Let’s do a simple thought experiment. Let us assume that you are need to buy health insurance on the individual market. We will also assume that there is only a single insurer offering a single network with a common set of benefits across all scenarios. What scenario is best for you of the three below. I will show you the premiums only.
In most markets, the answer is easy — everyone wants Scenario A as it is the lowest price for identical plans.
In the ACA markets, it depends. It depends on if you receive subsidies or not.
In the ACA markets, no one should prefer Scenario B as a first choice. If one is subsidized, Scenario C is better. If one is not subsidized, Scenario A is better.
States and insurers are trying to figure out how file plans that allow for someone to be better off. Ideally, an insurer would be able to offer Scenario C to all subsidized buyers and Scenario A to all unsubsidized buyers. This can be done if the insurer is able to offer significant variation in plan attributes such as offering only on-Exchange/subsidized PPOs and off-exchange HMOs or by significantly varying networks. Benefit design decisions can be made so that the off-exchange plans are relatively low actuarial value with correspondingly higher deductibles/out of pocket maximums. However to do this greatly increases complexity and navigation costs.
So insurers and state regulators will make choices in multi-dimensional space that won’t be optimal on any single attribute.
takebakawashi
Is health care economics anything like this complicated in single-payer systems? Do most of the wrinkles get flattened out? Do new complications arise?
Would your job be boring or non-existent if you lived and worked in Ontario…?
Mudbrush
Every time my friend in Ontario tells me about her health care experiences I get green with envy.
David Anderson
@takebakawashi: My job would be different if I worked at McGill — probably more focus on care design and organizational financial structures rather than the front line interactions I write about here.
Butch
I’m thinking more and more than we need to shift the focus from health insurance to health care. My family has health insurance; I’ve discovered the hard way over the past few months that it does not equate to having health care.
Another Scott
Perhaps I’ve not had enough caffeine this morning, but I’m not seeing the logic here.
Doesn’t it depend on the amount of the subsidy? If the subsidy is, say, $50, then why would one want column C over B or over A? Are you assuming that the subsidy takes care of the whole premium?

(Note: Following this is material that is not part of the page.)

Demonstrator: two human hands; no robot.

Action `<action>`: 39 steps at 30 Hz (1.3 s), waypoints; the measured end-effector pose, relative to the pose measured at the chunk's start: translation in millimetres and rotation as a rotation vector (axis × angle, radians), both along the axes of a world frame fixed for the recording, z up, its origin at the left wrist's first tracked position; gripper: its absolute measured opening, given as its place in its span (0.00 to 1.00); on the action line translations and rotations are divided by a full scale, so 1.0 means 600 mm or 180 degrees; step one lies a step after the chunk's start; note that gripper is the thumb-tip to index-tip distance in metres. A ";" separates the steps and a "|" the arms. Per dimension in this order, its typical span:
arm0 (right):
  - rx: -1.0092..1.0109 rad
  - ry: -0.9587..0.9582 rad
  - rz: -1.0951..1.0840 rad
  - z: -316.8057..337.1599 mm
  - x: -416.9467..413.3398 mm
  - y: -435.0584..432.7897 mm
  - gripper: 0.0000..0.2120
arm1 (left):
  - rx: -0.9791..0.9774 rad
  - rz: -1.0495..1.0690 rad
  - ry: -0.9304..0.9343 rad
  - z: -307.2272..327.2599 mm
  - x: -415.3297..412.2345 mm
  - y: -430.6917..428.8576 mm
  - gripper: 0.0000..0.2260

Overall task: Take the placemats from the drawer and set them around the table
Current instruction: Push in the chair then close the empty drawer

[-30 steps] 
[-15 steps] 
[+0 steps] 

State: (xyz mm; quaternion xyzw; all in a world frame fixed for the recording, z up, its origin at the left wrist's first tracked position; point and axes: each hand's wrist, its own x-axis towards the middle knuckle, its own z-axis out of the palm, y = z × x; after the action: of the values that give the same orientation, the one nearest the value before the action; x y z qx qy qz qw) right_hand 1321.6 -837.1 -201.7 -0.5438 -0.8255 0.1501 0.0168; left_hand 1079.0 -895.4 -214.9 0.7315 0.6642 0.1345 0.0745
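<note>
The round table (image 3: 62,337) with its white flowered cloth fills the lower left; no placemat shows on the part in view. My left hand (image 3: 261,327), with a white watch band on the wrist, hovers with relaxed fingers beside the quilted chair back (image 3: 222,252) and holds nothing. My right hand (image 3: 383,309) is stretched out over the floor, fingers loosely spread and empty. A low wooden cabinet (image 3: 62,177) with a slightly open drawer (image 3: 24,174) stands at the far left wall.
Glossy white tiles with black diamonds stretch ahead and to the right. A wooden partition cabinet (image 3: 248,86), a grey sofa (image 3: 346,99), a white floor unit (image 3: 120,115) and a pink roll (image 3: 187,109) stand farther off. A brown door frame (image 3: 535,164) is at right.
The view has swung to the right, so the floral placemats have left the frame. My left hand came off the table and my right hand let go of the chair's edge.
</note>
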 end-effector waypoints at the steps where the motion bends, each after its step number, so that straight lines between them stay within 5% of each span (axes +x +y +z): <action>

Let’s say one wants a Benchmark Silver (as we learned from Prof. Mayhew that that is almost always the best baseline because of cost sharing and the like). If the subsidy doesn’t cover the whole premium, why would one ever pick column C? What am I missing?
Thanks.
Cheers,
Scott.
Villago Delenda Est
I think it all depends on from who’s perspective “optimal” is. Surely the health care consumer comes in dead last.
different-church-lady
Let us assume I can afford even the lowest figure on that chart.
[closes eyes, assumes…]
Gosh, that was a lovely assume. But now I have to get back to my real life…
Brachiator
@takebakawashi:
Interesting question. But also keep in mind that universal health care systems are not necessarily single-payer.
David Anderson
@Another Scott:
Scenario C has big spreads, so Bronze and cheap Silver are really cheap for subsidized folks
Scenario A has low levels so non-subsidized folks pay the least for any given plan
Scenario B has medium spreads and medium levels while only having a single Silver plan means CSR plans aren’t particulary cheap for 100-250% FPLers
karen marie
I have no idea what any of this means. I just can’t with the complications of figuring any of it out, particularly when, as butch pointed out, having health insurance doesn’t equate to having health care. Even with insurance, I still cannot afford to get sick. There has to be a better way.